Ten months ago, three days before Christmas, my wife and I moved into our new (old) home in Pittsburgh’s South Side neighborhood. Throughout our first year here, I’ve often thought about writing about our experience as new residents. Honestly, though, I haven’t known what I want to say. My history with the neighborhood goes back nearly 20 years—first as 20-something bar-goer, and then as a community development professional. (No doubt, there was some overlap between the two!) Professionally, I spent half a decade here in my first “real job” doing my part to contribute to a community that I came to adore. Even though I hadn’t lived here, it felt like my place in Pittsburgh.
Fast forward 10 years and we found ourselves looking for a home. The South Side moved on and off of our prospective neighborhood list. But then, last spring, we had a meal at Dish Osteria and Bar in its last week of business. We observed an all-out love affair between Dish and its long-time patrons. This neighborhood was something I wanted to be part of (again).
As I type this, I have to say the reason I’ve not written sooner is that I don’t yet feel part of the South Side I witnessed that night. Being a newcomer reminds me that it takes time to break into a community. And there’s some effort involved. I remember discussing a “culture of hospitality” with a woman in Kentucky last year, while there on a project. She said that she was taught to “not wait to be made felt welcome.” The idea is to invite yourself into a space and to proactively seek out opportunities and relationships. In the words of another woman I know—don’t be afraid to take up your space. I’ve made a sporadic effort of breaking in and hope to alter this as my schedule slows down a bit this winter.

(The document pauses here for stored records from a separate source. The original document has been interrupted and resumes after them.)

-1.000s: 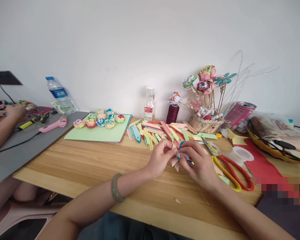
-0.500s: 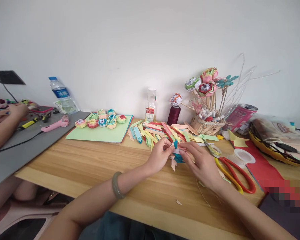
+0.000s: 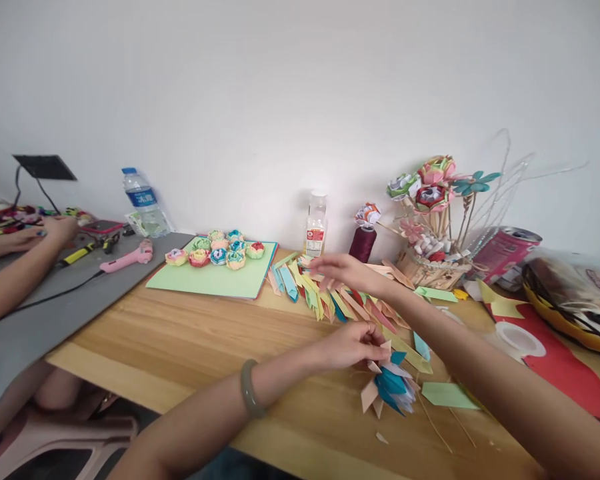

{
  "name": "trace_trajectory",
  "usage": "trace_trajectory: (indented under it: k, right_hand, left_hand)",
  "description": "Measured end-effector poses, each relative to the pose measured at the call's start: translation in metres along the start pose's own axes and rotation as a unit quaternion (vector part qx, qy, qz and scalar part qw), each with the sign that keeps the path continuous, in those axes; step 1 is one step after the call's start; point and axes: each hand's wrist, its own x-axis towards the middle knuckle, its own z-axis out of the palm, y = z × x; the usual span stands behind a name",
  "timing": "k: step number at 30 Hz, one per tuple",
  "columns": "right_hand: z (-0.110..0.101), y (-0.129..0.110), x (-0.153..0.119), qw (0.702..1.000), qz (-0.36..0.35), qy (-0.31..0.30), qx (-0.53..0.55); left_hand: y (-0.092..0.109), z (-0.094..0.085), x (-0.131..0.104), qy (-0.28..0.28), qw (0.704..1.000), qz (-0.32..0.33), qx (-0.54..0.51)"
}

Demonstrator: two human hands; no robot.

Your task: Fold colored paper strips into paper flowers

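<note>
A bunch of folded paper petals (image 3: 393, 388), blue, lavender and peach, is pinched in my left hand (image 3: 356, 343) low over the table. Its points fan downward and outward. My right hand (image 3: 350, 272) reaches across to the far side, palm down, with fingers stretched out and nothing visible in them. Beneath it spreads a heap of folded paper strips (image 3: 347, 303) in yellow, peach, green, red and blue; my right hand hides part of the heap. Whether its fingertips touch the strips I cannot tell. Thin strings (image 3: 435, 423) lie beside the bunch.
Several finished paper flowers (image 3: 219, 257) sit on green paper (image 3: 205, 283). Behind the heap stand a clear bottle (image 3: 316, 227), a maroon thread spool (image 3: 363, 245) and a basket of paper flowers (image 3: 433, 270). At left, another person's hands (image 3: 55, 230) work near a pink glue gun (image 3: 127, 259).
My right hand has left the bunch and moved up and left over the strips. My left hand keeps the bunch, now lower and nearer. The view has shifted slightly left.
</note>
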Motion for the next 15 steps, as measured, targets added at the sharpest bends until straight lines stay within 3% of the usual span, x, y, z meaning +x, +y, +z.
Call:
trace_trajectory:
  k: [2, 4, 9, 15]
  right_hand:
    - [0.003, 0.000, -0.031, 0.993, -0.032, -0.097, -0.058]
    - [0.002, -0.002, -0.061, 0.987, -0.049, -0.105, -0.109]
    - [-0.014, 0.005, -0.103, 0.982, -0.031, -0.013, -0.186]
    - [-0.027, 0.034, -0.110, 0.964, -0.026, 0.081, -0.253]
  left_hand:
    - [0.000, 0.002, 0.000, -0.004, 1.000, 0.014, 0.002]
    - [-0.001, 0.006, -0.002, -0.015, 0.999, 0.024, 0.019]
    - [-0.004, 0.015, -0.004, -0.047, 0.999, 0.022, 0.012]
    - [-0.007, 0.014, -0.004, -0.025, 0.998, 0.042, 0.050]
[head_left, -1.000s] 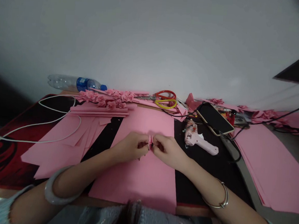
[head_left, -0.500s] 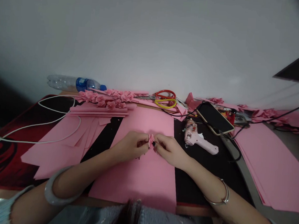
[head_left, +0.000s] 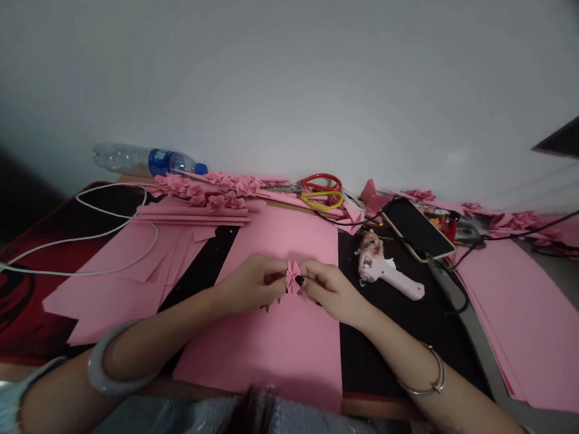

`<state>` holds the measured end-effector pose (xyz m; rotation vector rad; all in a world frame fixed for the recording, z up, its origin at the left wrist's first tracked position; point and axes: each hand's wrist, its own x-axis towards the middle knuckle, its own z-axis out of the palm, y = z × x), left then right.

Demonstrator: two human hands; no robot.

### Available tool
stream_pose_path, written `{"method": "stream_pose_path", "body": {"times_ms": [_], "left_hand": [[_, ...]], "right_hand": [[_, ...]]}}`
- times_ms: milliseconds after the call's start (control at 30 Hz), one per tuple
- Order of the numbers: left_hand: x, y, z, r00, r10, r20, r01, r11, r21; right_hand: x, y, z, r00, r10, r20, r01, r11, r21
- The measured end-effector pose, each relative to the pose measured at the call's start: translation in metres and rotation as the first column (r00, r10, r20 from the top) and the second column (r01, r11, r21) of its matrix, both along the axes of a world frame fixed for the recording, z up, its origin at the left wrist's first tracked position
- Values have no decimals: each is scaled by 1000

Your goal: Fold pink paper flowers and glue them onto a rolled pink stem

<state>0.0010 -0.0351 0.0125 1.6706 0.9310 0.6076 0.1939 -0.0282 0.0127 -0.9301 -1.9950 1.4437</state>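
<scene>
Both the left hand [head_left: 255, 282] and the right hand [head_left: 332, 294] pinched a small folded paper piece [head_left: 292, 271] between thumb and fingers, one hand on each side, with the right thumb's dark nail against it. The piece was above the middle of a long pink sheet [head_left: 263, 359]; whether it touched the sheet could not be told.

Nearest, a white bangle [head_left: 94, 370] circled the left forearm, left of the sheet, and a silver bracelet [head_left: 439, 382] the right, to its right. Loose pink papers [head_left: 113, 287] overlapped left of the sheet, crossed by a white cable [head_left: 61, 242]. A stack of pink paper [head_left: 536, 330] lay well to the sheet's right, and a pale glue gun [head_left: 392, 276] just beside it on that side.

Left of the sheet's far end lay rolled paper tubes [head_left: 189, 218]; right of it, a dark-screened phone [head_left: 416, 227]. Behind the sheet were scissors [head_left: 321, 201] with red and yellow handles, and, behind to the left, paper flowers [head_left: 211, 191] and a bottle [head_left: 123, 158] on its side.
</scene>
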Motion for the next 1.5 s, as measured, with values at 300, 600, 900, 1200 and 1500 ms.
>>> {"method": "stream_pose_path", "body": {"times_ms": [300, 600, 900, 1200, 1500], "left_hand": [[-2, 1, 4, 984, -43, 173, 78, 977, -199], [-2, 2, 1, 974, -61, 217, 131, 936, -326], [0, -1, -1, 988, -55, 145, 87, 971, -221], [10, -5, -1, 999, 34, 38, -33, 999, -26], [13, -6, -3, 989, 41, 145, -21, 990, -139]], "right_hand": [[0, 2, -4, 961, -17, -276, -88, 927, -365], [-2, -1, -4, 950, -58, -308, -93, 887, -452], [-7, -5, 0, 973, -104, -205, 28, 938, -345], [-18, -20, 3, 942, -327, 77, 314, 938, 145], [-17, -21, -2, 947, -320, -7, 319, 940, 122]]}}
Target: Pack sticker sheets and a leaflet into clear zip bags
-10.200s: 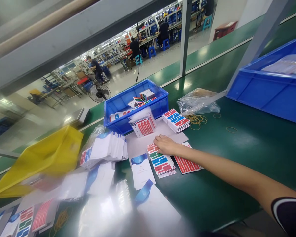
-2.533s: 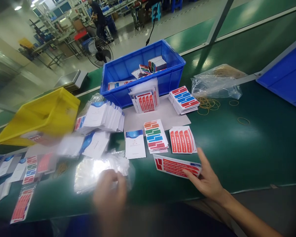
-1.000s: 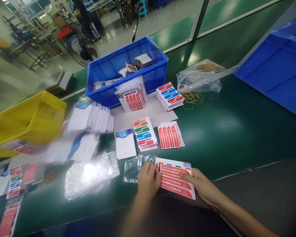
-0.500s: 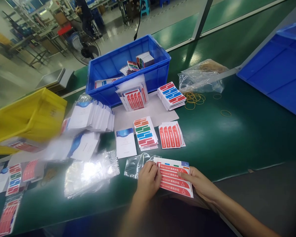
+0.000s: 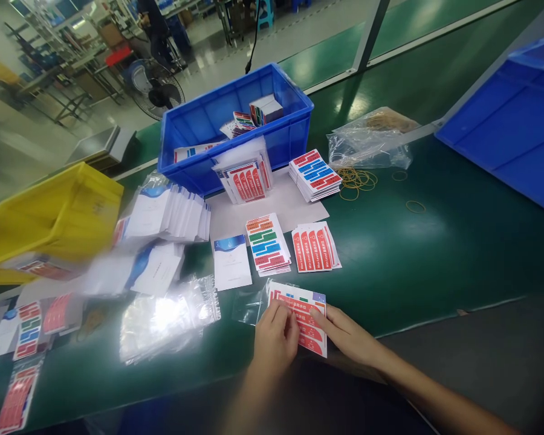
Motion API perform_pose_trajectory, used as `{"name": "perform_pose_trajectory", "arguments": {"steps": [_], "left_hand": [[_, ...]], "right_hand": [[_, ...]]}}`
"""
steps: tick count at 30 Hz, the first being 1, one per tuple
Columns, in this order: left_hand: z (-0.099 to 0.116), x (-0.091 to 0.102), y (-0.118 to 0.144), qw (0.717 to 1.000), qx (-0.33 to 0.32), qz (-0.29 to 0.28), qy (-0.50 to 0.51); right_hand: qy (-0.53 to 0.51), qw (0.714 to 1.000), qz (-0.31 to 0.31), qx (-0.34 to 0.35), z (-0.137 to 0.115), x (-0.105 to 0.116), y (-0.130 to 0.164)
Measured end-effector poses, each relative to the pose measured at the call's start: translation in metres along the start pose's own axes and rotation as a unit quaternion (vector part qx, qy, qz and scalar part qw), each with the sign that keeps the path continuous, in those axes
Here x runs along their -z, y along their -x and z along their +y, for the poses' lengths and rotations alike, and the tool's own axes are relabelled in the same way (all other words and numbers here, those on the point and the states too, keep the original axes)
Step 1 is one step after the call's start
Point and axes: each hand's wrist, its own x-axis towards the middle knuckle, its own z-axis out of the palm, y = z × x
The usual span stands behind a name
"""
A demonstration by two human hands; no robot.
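Observation:
My right hand grips a small stack of label sheets, thumb on top. The top sheet has red strips reading Max Level and Min Level; a sheet with coloured blocks shows behind it. My left hand is closed, fingers curled at the stack's left end, over a clear plastic bag; its fingertips seem to pinch the bag's edge, partly hidden. Beyond the hands lie a white booklet with a blue top, a pile of multicoloured label sheets and a pile of red label sheets.
A blue bin with label bundles stands at the back, a yellow bin at left. Clear bags and booklets lie left. Rubber bands and a banded label stack lie behind. Another blue bin is at right.
My right hand has moved left with the label sheets, bringing them over the clear bag and further behind my left fingers. My left hand has barely shifted.

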Motion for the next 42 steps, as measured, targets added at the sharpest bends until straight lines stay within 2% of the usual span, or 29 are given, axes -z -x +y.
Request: {"name": "perform_pose_trajectory", "arguments": {"steps": [3,5,8,11,14,16,19,21,23,25,28,31,33,37,42], "left_hand": [[0.009,0.017,-0.002,0.992,0.057,0.046,0.102],[0.014,0.033,-0.004,0.975,0.107,0.087,0.174],[0.016,0.054,-0.004,0.926,0.176,0.154,0.296],[0.012,0.068,0.001,0.867,0.236,0.199,0.390],[0.010,0.074,0.008,0.825,0.304,0.214,0.426],[0.010,0.075,0.012,0.814,0.325,0.234,0.421],[0.012,0.074,0.014,0.823,0.303,0.275,0.394],[0.013,0.073,0.013,0.845,0.257,0.268,0.386],[0.016,0.072,0.009,0.867,0.220,0.237,0.379],[0.022,0.072,0.004,0.882,0.199,0.223,0.364],[0.035,0.072,-0.003,0.895,0.181,0.225,0.339],[0.042,0.072,-0.003,0.902,0.170,0.203,0.341],[0.041,0.071,-0.002,0.906,0.166,0.193,0.338],[0.036,0.071,-0.001,0.913,0.167,0.192,0.318],[0.037,0.071,-0.005,0.923,0.176,0.199,0.278]], "right_hand": [[-0.028,0.999,0.008,0.022,-0.011,0.010,0.001],[-0.067,0.997,0.031,0.034,-0.017,0.016,0.002],[-0.075,0.994,0.055,0.055,-0.025,0.019,0.001],[-0.044,0.996,0.034,0.064,-0.029,0.013,-0.003],[-0.006,0.998,0.005,0.064,-0.031,0.002,-0.005],[0.024,0.997,-0.006,0.067,-0.033,-0.005,-0.006],[0.083,0.992,-0.015,0.096,-0.034,-0.013,-0.006],[0.118,0.984,-0.014,0.135,-0.034,-0.017,-0.006],[0.166,0.964,-0.002,0.210,-0.036,-0.019,-0.007],[0.231,0.918,0.017,0.322,-0.041,-0.020,-0.008],[0.302,0.831,0.019,0.466,-0.054,-0.022,-0.008],[0.348,0.786,0.017,0.510,-0.066,-0.025,-0.010],[0.376,0.783,0.026,0.495,-0.069,-0.026,-0.011],[0.374,0.813,0.045,0.444,-0.067,-0.026,-0.011],[0.369,0.799,0.029,0.473,-0.062,-0.027,-0.015]]}}
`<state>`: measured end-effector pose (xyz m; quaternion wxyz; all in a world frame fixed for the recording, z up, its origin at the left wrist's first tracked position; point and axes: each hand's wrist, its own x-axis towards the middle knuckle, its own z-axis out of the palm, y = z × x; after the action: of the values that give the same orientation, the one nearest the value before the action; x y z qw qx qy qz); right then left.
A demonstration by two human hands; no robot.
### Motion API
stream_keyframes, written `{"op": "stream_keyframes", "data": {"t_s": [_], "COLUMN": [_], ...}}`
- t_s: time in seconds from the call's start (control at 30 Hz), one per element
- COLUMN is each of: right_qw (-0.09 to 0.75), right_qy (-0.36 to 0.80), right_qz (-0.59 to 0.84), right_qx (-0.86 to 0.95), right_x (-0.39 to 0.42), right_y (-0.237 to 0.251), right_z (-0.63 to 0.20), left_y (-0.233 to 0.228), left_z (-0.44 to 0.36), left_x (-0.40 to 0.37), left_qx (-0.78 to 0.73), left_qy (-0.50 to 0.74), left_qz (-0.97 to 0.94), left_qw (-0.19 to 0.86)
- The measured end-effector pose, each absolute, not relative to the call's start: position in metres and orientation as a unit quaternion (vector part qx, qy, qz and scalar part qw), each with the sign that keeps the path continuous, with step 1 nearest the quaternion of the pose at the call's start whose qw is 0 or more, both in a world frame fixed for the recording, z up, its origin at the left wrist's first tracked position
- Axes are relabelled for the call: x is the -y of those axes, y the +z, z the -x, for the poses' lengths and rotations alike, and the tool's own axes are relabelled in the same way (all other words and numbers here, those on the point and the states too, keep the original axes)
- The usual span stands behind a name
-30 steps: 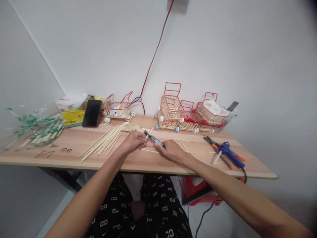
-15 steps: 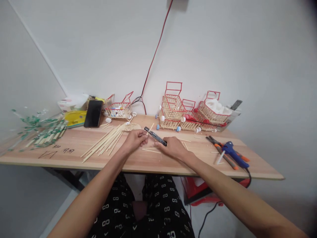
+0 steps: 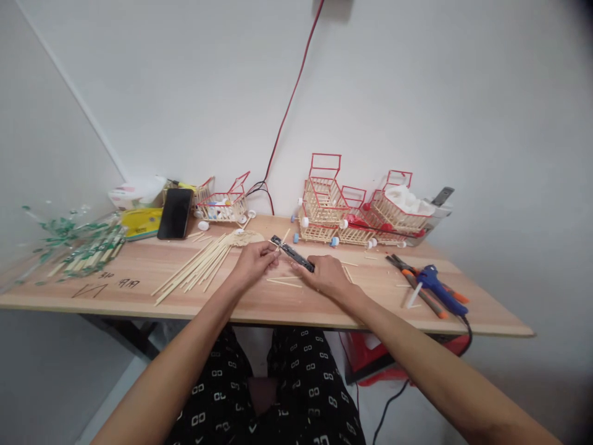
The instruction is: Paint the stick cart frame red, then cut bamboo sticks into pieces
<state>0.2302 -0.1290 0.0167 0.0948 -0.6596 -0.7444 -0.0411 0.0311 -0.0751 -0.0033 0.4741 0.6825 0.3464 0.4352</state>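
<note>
My right hand [image 3: 327,275] grips a black utility knife [image 3: 291,252] that points up and to the left over the wooden table [image 3: 259,300]. My left hand [image 3: 252,261] pinches a thin bamboo stick [image 3: 283,237] right at the knife's tip. A couple of cut stick pieces [image 3: 283,281] lie on the table between my hands. A fanned bundle of long bamboo sticks [image 3: 197,264] lies just left of my left hand.
Stick-built carts with red frames [image 3: 333,210] stand along the back wall, a smaller one [image 3: 223,204] further left. A black phone [image 3: 175,212] leans by a yellow pack [image 3: 141,221]. A blue glue gun [image 3: 438,289] and orange pliers [image 3: 412,278] lie at the right. Green-wrapped sticks [image 3: 81,247] pile at the left.
Both hands with the knife and stick have shifted slightly up and to the right; the grip on each is the same.
</note>
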Motion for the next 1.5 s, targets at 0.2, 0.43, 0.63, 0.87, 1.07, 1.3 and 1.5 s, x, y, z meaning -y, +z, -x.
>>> {"op": "stream_keyframes", "data": {"t_s": [0.2,0.43,0.63,0.87,1.07,1.3,1.5], "right_qw": [0.121,0.124,0.12,0.12,0.116,0.129,0.206], "right_qy": [-0.051,-0.062,-0.072,-0.073,-0.076,-0.071,-0.003], "right_qz": [0.643,0.639,0.635,0.637,0.638,0.648,0.672], "right_qx": [0.754,0.757,0.76,0.758,0.758,0.747,0.711], "right_x": [0.116,0.11,0.106,0.107,0.105,0.11,0.109], "right_y": [0.007,0.004,0.004,0.006,0.005,0.001,0.007], "right_z": [-0.232,-0.23,-0.229,-0.228,-0.227,-0.232,-0.242], "left_y": [-0.01,-0.013,-0.017,-0.017,-0.018,-0.018,-0.014], "left_z": [-0.03,-0.028,-0.03,-0.029,-0.029,-0.029,-0.03], "left_x": [0.068,0.064,0.061,0.059,0.057,0.059,0.063], "left_qx": [-0.337,-0.335,-0.338,-0.332,-0.332,-0.337,-0.348], "left_qy": [0.462,0.464,0.472,0.473,0.473,0.464,0.448], "left_qz": [-0.683,-0.668,-0.647,-0.648,-0.655,-0.654,-0.646], "left_qw": [0.454,0.476,0.495,0.496,0.488,0.493,0.511]}}
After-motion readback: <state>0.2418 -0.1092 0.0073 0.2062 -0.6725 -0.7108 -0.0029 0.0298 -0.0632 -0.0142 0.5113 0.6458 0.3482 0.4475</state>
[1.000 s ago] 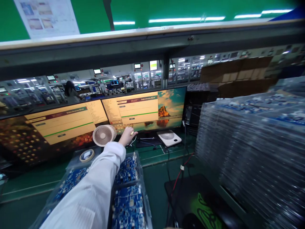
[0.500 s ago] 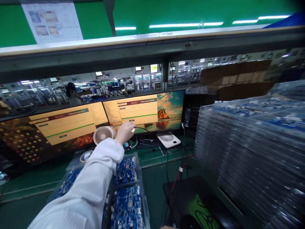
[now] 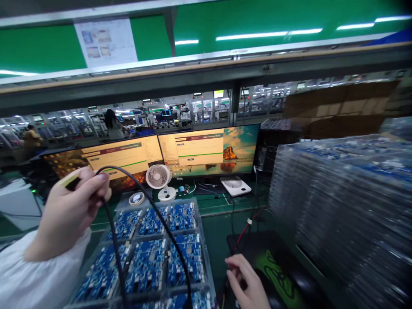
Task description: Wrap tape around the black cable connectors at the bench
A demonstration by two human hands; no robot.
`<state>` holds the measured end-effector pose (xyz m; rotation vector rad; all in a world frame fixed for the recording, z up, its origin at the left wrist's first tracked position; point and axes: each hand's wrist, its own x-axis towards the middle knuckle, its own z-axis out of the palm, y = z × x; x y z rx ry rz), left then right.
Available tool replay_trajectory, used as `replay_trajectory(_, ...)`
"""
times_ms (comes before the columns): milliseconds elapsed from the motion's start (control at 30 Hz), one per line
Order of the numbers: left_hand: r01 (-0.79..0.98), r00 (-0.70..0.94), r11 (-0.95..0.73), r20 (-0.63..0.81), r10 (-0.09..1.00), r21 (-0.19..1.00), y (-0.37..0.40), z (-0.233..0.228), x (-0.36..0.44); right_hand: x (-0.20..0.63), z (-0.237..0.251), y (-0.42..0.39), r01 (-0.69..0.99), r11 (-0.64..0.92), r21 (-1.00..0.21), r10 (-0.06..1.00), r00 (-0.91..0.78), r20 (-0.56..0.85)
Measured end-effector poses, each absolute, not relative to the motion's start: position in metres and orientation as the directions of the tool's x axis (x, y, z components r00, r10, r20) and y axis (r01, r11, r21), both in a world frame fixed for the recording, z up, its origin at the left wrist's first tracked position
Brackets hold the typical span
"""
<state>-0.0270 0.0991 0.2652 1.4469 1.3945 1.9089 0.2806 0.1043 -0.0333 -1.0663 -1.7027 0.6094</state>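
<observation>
At the left, my left hand (image 3: 79,204) is raised and closed on a black cable (image 3: 165,222). The cable loops up from its fingers and hangs down across a clear plastic tray (image 3: 207,266) of blue circuit boards (image 3: 146,262). My right hand (image 3: 246,281) is low, between the tray and a black mouse pad (image 3: 246,242) with a green emblem. Its fingers are curled together, and whatever they may hold is hidden. Just above that hand runs a thin red wire (image 3: 241,234) with a white tag.
Tall stacks of clear trays (image 3: 322,214) rise at the right. Behind the board tray stand a small round fan (image 3: 159,177), a roll of tape (image 3: 136,198) and a flat white fan unit (image 3: 236,186). Two monitors (image 3: 199,150) line the back, beneath a shelf beam (image 3: 193,79).
My left hand has drawn back from the monitors to the near left, bringing the black cable over the tray. More of my right hand has come into view, and the view has shifted left.
</observation>
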Motion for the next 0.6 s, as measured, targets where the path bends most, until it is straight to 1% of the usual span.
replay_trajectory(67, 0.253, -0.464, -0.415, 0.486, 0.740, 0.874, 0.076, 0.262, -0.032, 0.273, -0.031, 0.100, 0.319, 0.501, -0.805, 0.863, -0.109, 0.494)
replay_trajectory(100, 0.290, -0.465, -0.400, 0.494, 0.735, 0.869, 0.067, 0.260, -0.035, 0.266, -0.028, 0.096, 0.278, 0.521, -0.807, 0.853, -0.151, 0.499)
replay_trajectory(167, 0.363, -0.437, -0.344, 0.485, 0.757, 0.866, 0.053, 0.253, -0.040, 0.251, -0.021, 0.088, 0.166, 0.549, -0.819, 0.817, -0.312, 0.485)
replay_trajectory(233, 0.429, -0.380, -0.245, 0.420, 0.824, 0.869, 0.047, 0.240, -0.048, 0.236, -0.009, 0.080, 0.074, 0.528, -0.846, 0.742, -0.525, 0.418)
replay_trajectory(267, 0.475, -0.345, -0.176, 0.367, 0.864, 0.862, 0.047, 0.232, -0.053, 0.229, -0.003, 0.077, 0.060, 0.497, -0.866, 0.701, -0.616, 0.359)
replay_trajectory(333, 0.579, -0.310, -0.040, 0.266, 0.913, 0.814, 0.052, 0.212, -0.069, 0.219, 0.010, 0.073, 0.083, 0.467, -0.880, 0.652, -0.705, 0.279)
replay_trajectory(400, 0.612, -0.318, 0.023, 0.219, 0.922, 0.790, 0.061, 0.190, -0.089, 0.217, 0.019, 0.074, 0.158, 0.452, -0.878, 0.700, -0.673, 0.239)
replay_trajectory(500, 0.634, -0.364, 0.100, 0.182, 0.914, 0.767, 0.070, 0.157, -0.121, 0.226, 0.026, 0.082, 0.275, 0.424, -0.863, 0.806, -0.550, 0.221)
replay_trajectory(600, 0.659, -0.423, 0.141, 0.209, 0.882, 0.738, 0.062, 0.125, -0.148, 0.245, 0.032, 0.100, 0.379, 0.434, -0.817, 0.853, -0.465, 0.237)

So this is where I am in relationship to the South Side. But there’s more! We’re loving our 1900 home and our little subsection of the neighborhood. We live in a hollow that is known for its Slovak roots (part of my own heritage). The neighbors are friendly, and it’s the kind of place where several members of the same family live on the same block, which mirrors the way I grew up. We’re also enjoying the increased mobility that has come along with this move. We can be to the river and trail by bike in under five minutes. And we can walk to 18th and Carson in 20-25 minutes. Something we didn’t have in our past living situations has been a walkable, bikeable community. I love that I can walk to the dry cleaners, the record store, and to tomorrow’s coffee meet up (and my happy hour meet up, too). And that we walked to a movie tonight and can also take in live music and theater. My favorite time in the South Side, though, is the morning. When traveling, I love seeing a city as it wakes up. I feel the same way walking down Carson (or Sarah or Jane) in the morning.
I took some time to walk Carson Street on this morning, 10 months after moving day. Years ago, through my work here, I sometimes led architecture tours in support of Pittsburgh History & Landmarks Foundation. The only two words I remember from the entire script are “Look up.” The idea was to encourage tour goers to look to the upper stories to appreciate the Victorian architecture. I found myself looking up today (and sometimes down). Besides the lovely buildings, I saw some of my favorite murals, hand sewn “VOTE” signs at the library, and glass mosaic and pigeon footprints in what was once wet cement. I was delighted to notice these details by foot and to be able to say this is again my place in Pittsburgh, this time as a resident.